**What the task requires**
Search the material and gather each line with "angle" in it.

-----

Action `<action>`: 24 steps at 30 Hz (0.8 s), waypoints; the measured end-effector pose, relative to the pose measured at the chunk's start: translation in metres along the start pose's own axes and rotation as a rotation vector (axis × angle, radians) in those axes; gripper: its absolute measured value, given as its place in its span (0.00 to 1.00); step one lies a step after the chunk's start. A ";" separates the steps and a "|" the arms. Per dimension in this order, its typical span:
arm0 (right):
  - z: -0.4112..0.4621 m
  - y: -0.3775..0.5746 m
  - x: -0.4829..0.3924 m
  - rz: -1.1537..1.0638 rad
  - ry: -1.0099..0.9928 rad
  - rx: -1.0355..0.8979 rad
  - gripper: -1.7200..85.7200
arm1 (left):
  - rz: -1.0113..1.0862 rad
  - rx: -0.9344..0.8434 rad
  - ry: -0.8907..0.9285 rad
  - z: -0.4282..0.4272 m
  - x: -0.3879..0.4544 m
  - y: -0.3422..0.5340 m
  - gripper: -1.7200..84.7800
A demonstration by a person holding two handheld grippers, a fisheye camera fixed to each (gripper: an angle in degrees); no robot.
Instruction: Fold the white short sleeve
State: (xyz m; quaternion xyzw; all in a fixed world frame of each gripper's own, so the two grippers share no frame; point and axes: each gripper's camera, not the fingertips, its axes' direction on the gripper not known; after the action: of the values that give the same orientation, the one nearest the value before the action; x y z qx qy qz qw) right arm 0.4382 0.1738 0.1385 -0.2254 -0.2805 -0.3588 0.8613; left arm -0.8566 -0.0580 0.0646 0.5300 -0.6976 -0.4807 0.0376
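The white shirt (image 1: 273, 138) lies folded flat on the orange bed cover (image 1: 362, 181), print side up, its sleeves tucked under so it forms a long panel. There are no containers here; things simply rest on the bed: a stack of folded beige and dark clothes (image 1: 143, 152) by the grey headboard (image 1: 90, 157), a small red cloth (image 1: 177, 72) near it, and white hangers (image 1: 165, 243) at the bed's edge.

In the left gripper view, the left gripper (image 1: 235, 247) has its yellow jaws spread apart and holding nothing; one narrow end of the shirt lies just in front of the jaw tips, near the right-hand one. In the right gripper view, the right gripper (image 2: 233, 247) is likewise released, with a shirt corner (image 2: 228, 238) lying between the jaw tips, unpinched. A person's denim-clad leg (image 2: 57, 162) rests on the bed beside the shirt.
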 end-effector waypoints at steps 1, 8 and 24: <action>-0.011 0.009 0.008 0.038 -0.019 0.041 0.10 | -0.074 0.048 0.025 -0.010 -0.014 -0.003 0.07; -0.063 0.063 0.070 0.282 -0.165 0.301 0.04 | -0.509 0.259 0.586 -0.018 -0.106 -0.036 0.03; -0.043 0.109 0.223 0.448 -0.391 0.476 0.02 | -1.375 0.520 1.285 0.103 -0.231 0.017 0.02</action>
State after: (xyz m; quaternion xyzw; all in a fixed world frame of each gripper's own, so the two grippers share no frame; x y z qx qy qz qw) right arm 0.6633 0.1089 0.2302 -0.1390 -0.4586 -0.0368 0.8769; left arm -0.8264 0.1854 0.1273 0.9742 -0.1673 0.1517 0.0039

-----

**Solution for this problem**
Action `<action>`: 24 steps at 30 Hz (0.8 s), waypoints; the measured end-effector pose, relative to the pose measured at the chunk's start: translation in metres along the start pose's own axes and rotation as a rotation vector (axis × angle, radians) in those axes; gripper: its absolute measured value, given as its place in its span (0.00 to 1.00); step one lies a step after the chunk's start. A ";" separates the steps and a "|" the arms. Per dimension in this order, its typical span:
A demonstration by a person holding two handheld grippers, a fisheye camera fixed to each (gripper: an angle in degrees); no robot.

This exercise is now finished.